▶ What needs to be done:
Read through the material below and copy each line in which the word "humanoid" occurs.

══════════

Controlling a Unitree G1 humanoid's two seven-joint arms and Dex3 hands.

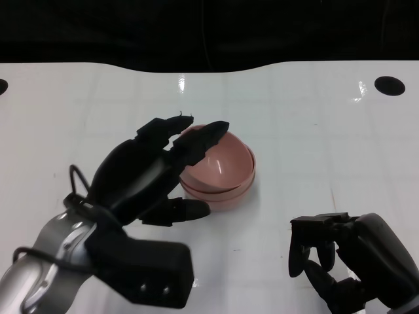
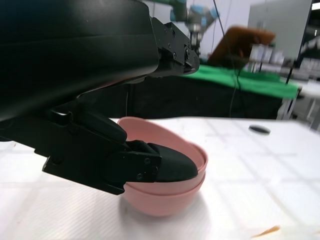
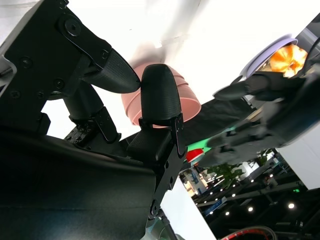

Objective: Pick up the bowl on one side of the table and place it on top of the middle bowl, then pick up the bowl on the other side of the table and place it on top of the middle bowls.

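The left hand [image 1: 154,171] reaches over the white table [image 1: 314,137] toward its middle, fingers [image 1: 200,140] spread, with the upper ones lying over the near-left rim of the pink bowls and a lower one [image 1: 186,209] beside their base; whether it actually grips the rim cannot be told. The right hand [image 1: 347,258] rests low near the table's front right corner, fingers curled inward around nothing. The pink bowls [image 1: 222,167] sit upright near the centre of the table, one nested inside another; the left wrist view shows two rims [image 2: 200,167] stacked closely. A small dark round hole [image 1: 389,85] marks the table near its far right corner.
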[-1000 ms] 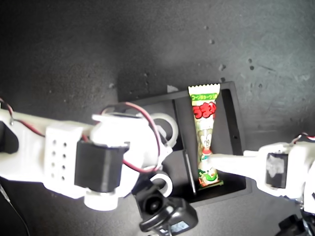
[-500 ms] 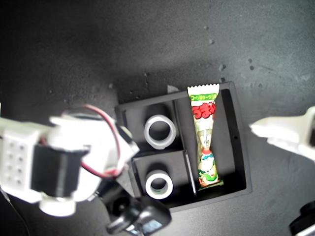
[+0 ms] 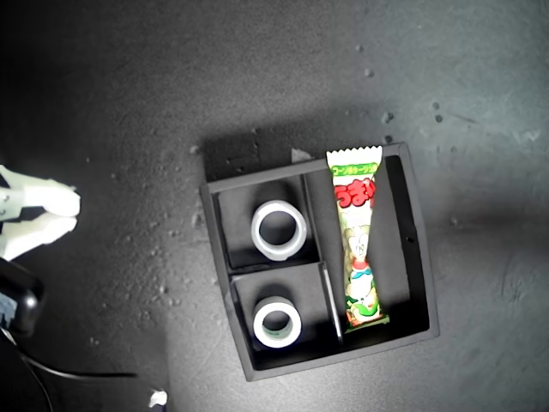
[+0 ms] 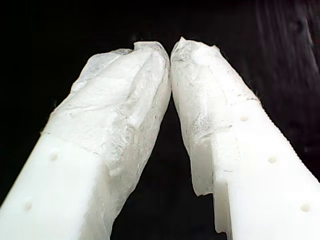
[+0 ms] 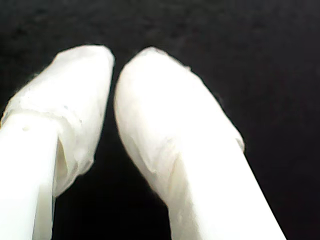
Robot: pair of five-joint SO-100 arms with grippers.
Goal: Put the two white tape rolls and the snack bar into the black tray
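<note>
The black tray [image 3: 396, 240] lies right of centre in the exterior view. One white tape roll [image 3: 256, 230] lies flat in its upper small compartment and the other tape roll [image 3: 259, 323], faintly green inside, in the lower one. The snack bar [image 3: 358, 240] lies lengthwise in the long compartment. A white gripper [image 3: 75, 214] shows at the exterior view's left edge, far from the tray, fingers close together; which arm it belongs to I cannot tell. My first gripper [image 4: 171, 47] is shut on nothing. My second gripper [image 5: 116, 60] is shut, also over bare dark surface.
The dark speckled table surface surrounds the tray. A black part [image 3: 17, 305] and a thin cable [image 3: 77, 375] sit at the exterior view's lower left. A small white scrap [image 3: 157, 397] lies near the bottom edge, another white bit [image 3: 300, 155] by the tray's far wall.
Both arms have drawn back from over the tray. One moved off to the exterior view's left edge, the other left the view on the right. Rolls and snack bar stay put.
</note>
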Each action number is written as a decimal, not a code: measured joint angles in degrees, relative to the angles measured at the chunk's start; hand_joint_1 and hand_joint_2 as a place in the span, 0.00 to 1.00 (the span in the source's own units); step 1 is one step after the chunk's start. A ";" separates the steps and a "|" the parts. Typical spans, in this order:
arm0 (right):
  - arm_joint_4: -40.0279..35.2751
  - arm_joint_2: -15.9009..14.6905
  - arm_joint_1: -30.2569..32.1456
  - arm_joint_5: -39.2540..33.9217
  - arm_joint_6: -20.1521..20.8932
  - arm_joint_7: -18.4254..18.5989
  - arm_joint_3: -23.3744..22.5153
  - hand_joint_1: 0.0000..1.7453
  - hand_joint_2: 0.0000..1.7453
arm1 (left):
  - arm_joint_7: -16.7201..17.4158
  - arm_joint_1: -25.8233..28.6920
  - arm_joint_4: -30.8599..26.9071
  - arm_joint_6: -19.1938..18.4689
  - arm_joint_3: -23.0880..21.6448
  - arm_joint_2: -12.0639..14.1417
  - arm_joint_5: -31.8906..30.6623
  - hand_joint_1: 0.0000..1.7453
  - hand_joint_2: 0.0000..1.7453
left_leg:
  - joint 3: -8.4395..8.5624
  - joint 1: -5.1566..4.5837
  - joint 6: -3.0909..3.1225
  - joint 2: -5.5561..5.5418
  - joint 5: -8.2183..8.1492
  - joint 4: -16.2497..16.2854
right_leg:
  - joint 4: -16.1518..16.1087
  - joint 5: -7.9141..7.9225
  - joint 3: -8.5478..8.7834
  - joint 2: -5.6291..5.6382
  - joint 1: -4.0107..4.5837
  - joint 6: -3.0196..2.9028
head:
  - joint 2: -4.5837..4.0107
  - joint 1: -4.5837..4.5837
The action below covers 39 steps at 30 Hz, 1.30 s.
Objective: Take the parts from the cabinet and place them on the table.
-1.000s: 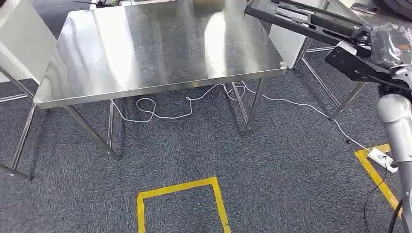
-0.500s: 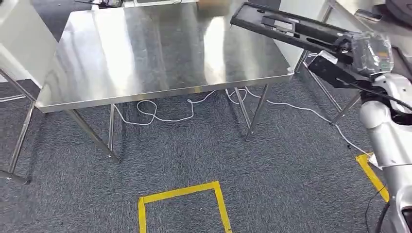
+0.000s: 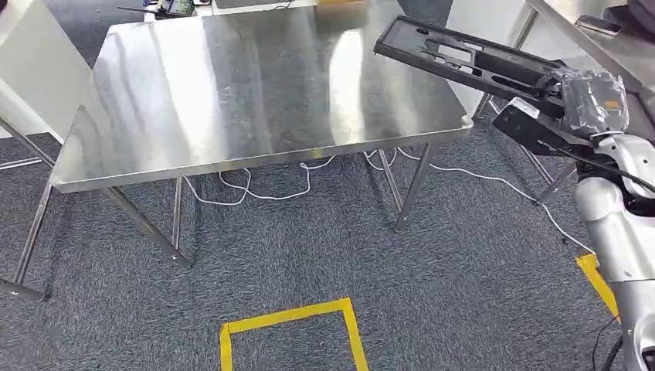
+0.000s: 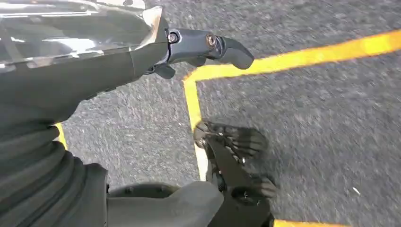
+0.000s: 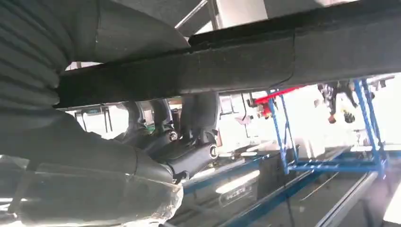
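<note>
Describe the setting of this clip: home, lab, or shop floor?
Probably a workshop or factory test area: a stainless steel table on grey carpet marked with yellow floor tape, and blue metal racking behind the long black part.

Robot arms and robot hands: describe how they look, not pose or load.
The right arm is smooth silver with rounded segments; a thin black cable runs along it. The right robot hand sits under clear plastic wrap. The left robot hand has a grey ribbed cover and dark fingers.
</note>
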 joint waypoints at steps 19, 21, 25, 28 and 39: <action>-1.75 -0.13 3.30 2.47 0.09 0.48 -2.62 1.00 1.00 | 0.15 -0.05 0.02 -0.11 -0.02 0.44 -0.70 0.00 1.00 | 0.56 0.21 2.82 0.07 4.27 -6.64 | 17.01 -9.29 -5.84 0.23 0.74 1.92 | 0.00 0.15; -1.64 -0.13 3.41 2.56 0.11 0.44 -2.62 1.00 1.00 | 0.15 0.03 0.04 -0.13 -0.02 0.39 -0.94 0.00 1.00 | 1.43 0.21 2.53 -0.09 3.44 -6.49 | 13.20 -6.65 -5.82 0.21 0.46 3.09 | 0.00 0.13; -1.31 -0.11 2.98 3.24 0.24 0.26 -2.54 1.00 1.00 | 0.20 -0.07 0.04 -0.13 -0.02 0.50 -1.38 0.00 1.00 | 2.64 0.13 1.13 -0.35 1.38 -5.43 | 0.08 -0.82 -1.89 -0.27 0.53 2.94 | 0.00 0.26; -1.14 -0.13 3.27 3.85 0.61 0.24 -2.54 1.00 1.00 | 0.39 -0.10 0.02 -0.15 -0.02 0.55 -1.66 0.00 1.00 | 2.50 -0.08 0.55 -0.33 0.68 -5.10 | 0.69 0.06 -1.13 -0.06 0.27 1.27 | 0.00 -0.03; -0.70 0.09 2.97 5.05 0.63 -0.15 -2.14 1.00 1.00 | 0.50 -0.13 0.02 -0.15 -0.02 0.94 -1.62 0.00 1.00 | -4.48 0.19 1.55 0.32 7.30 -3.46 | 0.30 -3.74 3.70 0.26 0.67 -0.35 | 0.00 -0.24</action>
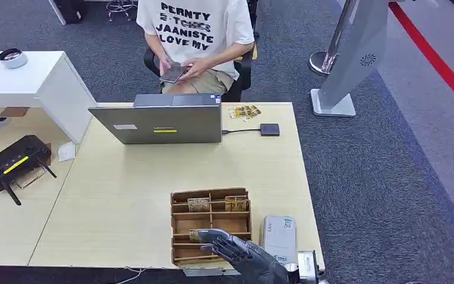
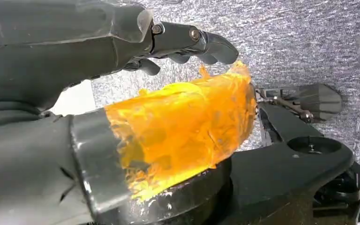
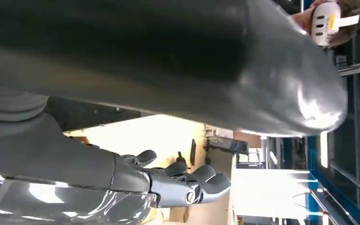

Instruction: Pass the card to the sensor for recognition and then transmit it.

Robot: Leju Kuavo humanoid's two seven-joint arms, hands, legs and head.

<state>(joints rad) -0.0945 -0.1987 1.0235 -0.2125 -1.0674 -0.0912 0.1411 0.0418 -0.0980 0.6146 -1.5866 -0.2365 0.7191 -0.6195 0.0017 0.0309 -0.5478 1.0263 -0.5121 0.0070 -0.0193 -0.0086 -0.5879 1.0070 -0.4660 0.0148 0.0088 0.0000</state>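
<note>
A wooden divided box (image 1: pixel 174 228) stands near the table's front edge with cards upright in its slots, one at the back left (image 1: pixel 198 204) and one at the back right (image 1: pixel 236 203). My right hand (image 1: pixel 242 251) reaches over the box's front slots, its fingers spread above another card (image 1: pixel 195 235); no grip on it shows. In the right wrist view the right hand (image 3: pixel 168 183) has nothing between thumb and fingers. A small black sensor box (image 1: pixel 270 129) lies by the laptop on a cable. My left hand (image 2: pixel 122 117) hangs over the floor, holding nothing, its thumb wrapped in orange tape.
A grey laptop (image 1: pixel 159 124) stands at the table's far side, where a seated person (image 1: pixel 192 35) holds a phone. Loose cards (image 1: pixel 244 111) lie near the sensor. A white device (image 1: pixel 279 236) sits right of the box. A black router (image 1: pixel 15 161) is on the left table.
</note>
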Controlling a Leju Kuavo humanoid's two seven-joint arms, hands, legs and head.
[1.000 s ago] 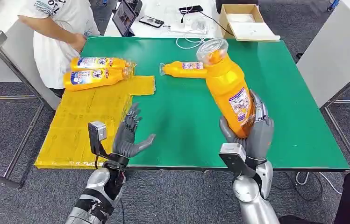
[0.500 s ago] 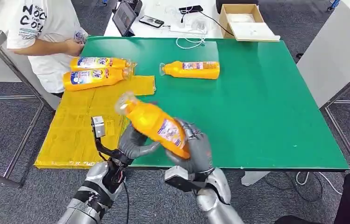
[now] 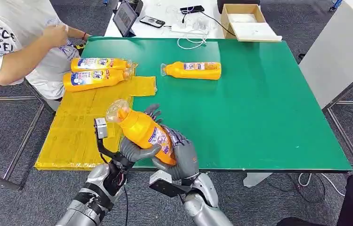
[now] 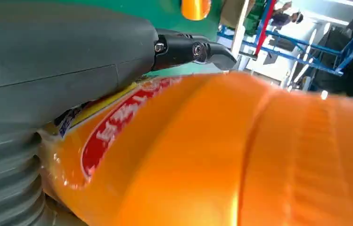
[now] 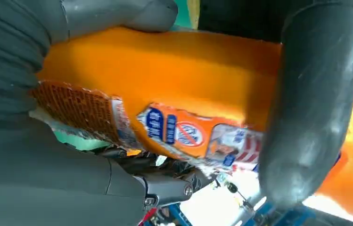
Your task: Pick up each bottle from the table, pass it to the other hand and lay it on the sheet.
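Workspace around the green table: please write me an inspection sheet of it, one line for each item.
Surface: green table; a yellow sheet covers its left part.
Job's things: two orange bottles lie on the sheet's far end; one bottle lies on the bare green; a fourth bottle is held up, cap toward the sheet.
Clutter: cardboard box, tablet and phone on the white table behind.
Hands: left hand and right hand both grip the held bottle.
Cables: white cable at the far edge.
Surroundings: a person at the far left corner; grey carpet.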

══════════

▶ Solution:
Controlling a Unitree G1 humanoid's two seven-joint arms and Dex3 hands.
Robot: Leju Kuavo humanoid's two seven-joint arms, hands, legs and head.
Controlling a Leju Kuavo humanoid's two seven-joint arms, hands, legs and head.

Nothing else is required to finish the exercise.